* Task brief *
Copy out all of the data that follows, exactly as it appears.

* Input data *
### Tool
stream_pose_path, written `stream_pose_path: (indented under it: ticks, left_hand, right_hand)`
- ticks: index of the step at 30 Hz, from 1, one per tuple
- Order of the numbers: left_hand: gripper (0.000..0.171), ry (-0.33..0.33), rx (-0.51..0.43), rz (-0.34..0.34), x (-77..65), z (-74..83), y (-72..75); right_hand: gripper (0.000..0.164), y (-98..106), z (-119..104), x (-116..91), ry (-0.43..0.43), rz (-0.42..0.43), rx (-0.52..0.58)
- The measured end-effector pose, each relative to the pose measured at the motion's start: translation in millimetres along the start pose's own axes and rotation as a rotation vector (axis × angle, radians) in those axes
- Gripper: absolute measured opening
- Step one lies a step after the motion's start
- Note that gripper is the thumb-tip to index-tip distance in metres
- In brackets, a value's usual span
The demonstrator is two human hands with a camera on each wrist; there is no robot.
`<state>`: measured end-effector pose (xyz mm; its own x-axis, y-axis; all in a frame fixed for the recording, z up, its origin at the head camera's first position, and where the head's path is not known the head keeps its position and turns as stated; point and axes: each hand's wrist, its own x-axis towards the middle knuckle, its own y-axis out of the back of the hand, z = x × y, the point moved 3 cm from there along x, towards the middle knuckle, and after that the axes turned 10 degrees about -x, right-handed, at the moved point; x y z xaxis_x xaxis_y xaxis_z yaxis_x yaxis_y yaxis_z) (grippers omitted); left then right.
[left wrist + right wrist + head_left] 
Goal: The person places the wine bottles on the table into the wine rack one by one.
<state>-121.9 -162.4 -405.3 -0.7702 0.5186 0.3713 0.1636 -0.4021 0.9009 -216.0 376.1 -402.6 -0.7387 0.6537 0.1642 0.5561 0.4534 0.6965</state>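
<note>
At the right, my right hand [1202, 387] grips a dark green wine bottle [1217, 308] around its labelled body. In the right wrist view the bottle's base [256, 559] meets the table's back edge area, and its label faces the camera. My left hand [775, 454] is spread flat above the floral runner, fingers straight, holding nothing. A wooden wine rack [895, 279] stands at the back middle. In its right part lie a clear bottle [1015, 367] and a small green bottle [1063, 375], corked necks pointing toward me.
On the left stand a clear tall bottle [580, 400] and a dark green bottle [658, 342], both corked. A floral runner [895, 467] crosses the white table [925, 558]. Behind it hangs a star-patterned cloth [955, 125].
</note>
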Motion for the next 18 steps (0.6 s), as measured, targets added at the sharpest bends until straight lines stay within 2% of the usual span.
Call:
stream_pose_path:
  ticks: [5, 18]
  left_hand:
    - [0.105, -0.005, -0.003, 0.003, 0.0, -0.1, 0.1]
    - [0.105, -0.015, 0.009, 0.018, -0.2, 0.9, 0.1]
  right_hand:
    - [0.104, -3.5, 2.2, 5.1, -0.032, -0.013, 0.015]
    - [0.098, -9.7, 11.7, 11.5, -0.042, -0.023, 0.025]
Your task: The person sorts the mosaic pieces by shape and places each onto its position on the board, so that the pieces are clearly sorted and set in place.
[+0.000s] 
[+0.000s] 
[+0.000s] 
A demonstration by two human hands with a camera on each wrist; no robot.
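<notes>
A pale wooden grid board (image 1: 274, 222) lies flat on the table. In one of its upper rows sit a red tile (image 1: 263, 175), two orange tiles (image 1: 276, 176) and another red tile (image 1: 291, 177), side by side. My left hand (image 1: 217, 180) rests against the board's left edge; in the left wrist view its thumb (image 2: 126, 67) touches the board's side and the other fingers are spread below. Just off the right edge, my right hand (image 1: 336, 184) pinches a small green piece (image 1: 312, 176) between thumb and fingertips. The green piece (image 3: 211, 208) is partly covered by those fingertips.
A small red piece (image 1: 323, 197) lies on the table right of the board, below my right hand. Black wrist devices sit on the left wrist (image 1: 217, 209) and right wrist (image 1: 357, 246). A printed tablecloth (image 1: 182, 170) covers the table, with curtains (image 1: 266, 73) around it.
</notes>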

* Task solution *
### Tool
stream_pose_path, written `stream_pose_path: (indented under it: ticks, left_hand, right_hand)`
- ticks: index of the step at 30 Hz, from 1, one per tuple
- Order of the numbers: left_hand: gripper (0.000..0.171), ry (-0.33..0.33), rx (-0.51..0.43), rz (-0.34..0.34), x (-77..65), z (-74..83), y (-72..75); right_hand: gripper (0.000..0.164), y (-98..106), z (-119..104), x (-116..91), ry (-0.43..0.43), rz (-0.42..0.43), rx (-0.52..0.58)
- The measured end-effector pose, each relative to the pose measured at the motion's start: translation in millimetres along the start pose's own axes and rotation as a rotation vector (axis × angle, radians) in those axes
- Gripper: absolute measured opening
- Step one lies a step after the motion's start
- Note that gripper is the thumb-tip to index-tip distance in metres
- In brackets, a value's usual span
The demonstrator is two human hands with a camera on each wrist; there is no robot.
`<state>`: measured end-effector pose (xyz mm; its own x-axis, y-axis; all in a frame fixed for the recording, z up, its origin at the head camera's first position, and where the head's path is not known the head keeps its position and turns as stated; point and axes: each hand's wrist, its own x-axis towards the middle knuckle, its own y-axis out of the back of the hand, z = x × y, the point moved 3 cm from there along x, towards the middle knuckle, and after that the axes turned 10 degrees about -x, right-handed, at the moved point; x y z xaxis_x xaxis_y xaxis_z yaxis_x yaxis_y yaxis_z) (grippers omitted); left then right.
[left wrist + right wrist + head_left] 
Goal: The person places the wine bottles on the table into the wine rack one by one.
<state>-121.9 -162.4 -405.3 -0.7702 0.5186 0.3713 0.1636 -0.4021 0.9009 -216.0 376.1 -402.6 -0.7387 0.6537 0.1642 0.5561 0.4534 0.6965</state>
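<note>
At the right, my right hand [1202, 387] grips a dark green wine bottle [1217, 308] around its labelled body. In the right wrist view the bottle's base [256, 559] meets the table's back edge area, and its label faces the camera. My left hand [775, 454] is spread flat above the floral runner, fingers straight, holding nothing. A wooden wine rack [895, 279] stands at the back middle. In its right part lie a clear bottle [1015, 367] and a small green bottle [1063, 375], corked necks pointing toward me.
On the left stand a clear tall bottle [580, 400] and a dark green bottle [658, 342], both corked. A floral runner [895, 467] crosses the white table [925, 558]. Behind it hangs a star-patterned cloth [955, 125].
</note>
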Motion for the next 18 steps (0.6 s), as measured, targets added at the sharpest bends until straight lines stay within 2% of the usual span.
Call:
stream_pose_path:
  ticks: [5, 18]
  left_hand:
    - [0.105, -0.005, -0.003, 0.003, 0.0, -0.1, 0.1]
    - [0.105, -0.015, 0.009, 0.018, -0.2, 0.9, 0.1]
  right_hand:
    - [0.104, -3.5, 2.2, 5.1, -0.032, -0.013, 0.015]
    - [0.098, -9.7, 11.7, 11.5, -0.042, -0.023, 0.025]
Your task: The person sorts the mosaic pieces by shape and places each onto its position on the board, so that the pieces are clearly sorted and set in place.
[+0.000s] 
[+0.000s] 
[+0.000s] 
A demonstration by two human hands with a camera on each wrist; no robot.
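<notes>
A pale wooden grid board (image 1: 274, 222) lies flat on the table. In one of its upper rows sit a red tile (image 1: 263, 175), two orange tiles (image 1: 276, 176) and another red tile (image 1: 291, 177), side by side. My left hand (image 1: 217, 180) rests against the board's left edge; in the left wrist view its thumb (image 2: 126, 67) touches the board's side and the other fingers are spread below. Just off the right edge, my right hand (image 1: 336, 184) pinches a small green piece (image 1: 312, 176) between thumb and fingertips. The green piece (image 3: 211, 208) is partly covered by those fingertips.
A small red piece (image 1: 323, 197) lies on the table right of the board, below my right hand. Black wrist devices sit on the left wrist (image 1: 217, 209) and right wrist (image 1: 357, 246). A printed tablecloth (image 1: 182, 170) covers the table, with curtains (image 1: 266, 73) around it.
</notes>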

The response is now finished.